Florence Tan Siyi Liu
[シンガポール 23日 ロイター] - サウジアラビア産原油計400万バレルを積載した中国の超大型原油タンカー(VLCC)2隻が、23日に紅海を出るためバベルマンデブ海峡に向けて航行していることが海運データで明らかになった。同海域では同日、サウジ船舶が攻撃を受けたばかりだった。
同海峡通過の試みは、イエメンの親イラン武装組織フーシ派が20日に発表したサウジに対する海上封鎖をどこまで厳格に実施するのかを見極める試金石となる。フーシ派は23日、サウジのタンカー2隻をドローン(無人機)とミサイルで攻撃したと発表した。

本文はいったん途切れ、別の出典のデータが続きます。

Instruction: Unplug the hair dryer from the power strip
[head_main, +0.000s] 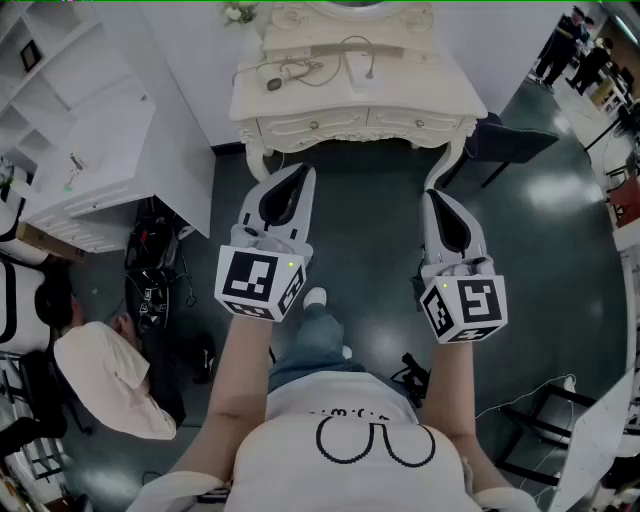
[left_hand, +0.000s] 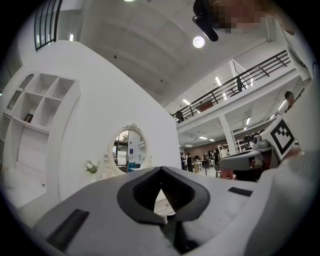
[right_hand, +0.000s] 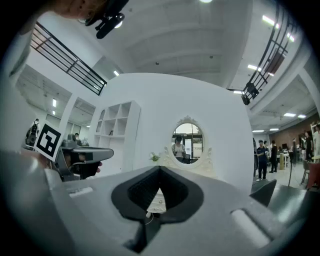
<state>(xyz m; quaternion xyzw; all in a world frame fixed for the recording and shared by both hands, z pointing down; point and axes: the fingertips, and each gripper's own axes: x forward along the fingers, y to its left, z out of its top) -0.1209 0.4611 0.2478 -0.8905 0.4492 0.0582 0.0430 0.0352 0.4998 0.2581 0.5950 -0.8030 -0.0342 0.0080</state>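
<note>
Hair dryer (head_main: 357, 66) is lying on the dressing table (head_main: 440, 100), well apart from both tools — left gripper (head_main: 302, 175) and right gripper (head_main: 433, 198) are hovering level before it, each pinched together on nothing.

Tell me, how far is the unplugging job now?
Done: nothing visible. In hand: nothing; the left gripper and right gripper are shut, empty, short of the dressing table. Still to do: reach the cords lying on it, then do the unplugging itself.
</note>
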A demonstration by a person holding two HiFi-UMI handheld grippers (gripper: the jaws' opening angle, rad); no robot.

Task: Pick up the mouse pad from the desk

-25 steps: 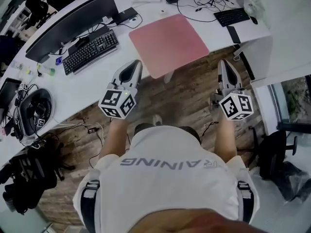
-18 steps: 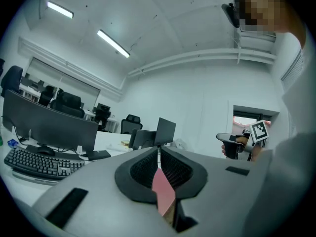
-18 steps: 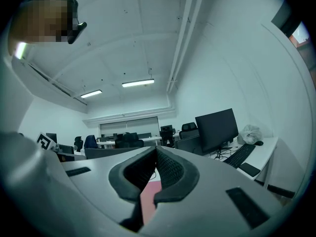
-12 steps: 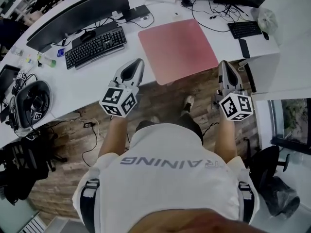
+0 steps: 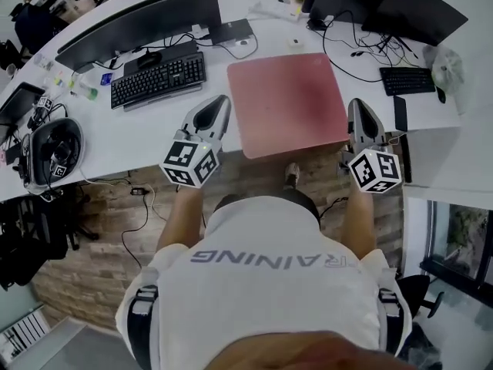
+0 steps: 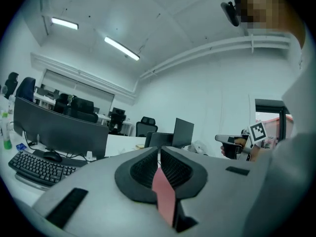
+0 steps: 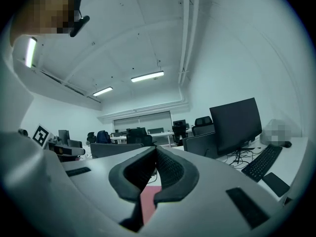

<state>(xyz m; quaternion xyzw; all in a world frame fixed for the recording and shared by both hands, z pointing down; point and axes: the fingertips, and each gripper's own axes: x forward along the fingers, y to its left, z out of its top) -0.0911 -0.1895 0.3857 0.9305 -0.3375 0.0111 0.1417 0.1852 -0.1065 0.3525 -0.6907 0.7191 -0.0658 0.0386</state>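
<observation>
Holding: nothing; my left claw (image 5: 220,100) and my right claw (image 5: 359,103) are both pressed together, with no thing between the jaws
Claws: one hangs by each near corner of the mouse pad (image 5: 289,102); the left is just beside its left edge, the right just beside its right edge; I cannot tell if they touch it
Pad: pink and flat on the white desk (image 5: 154,141), between my claws; its near edge sits at the desk's edge, maybe a bit over
Could go wrong: claws shut like this can only push, so I think the pad would slide away toward the cables (image 5: 339,41); it looks thin and floppy, so a pinch on one corner may let it droop or slip out
Right side: a black phone (image 5: 400,114) lies near my right claw; a bump could knock it
Left side: a keyboard (image 5: 158,79), well apart from the pad
Far: a monitor (image 5: 139,21), a small keyboard (image 5: 408,81), a laptop (image 5: 420,10); none stands in my way; nothing lies on the pad
</observation>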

フーシ派による紅海封鎖は、米国とイランの戦闘再開によりホルムズ海峡が事実上閉鎖される中、世界のエネルギー供給を一段と混乱させる恐れがある。
LSEGの海運データによると、シンガポール船籍のVLCC「シン・ロン・ヤン」は21日に紅海の中央付近でUターンして停止していたが、22日夜に南下を再開した。
同船はイエメン沿岸を通過し、中国南部の欽州港に向かっている。中国船籍のVLCC「コスニュー・レイク」がその後に続いており、中国南部・広東省の恵州港で荷下ろしを行う予定を示している。
両船舶とも自動船舶識別装置(AIS)で中国人乗組員が乗船していることを示している。両船はアジア最大の製油会社である中国石油化工(シノペック)のトレーディング部門ユニペックがチャーターし、今週サウジのヤンブー港で原油を積み込んだ。
両タンカーを管理する中国遠洋海運(コスコ・シッピング)とシノペックはコメント要請にすぐには回答しなかった。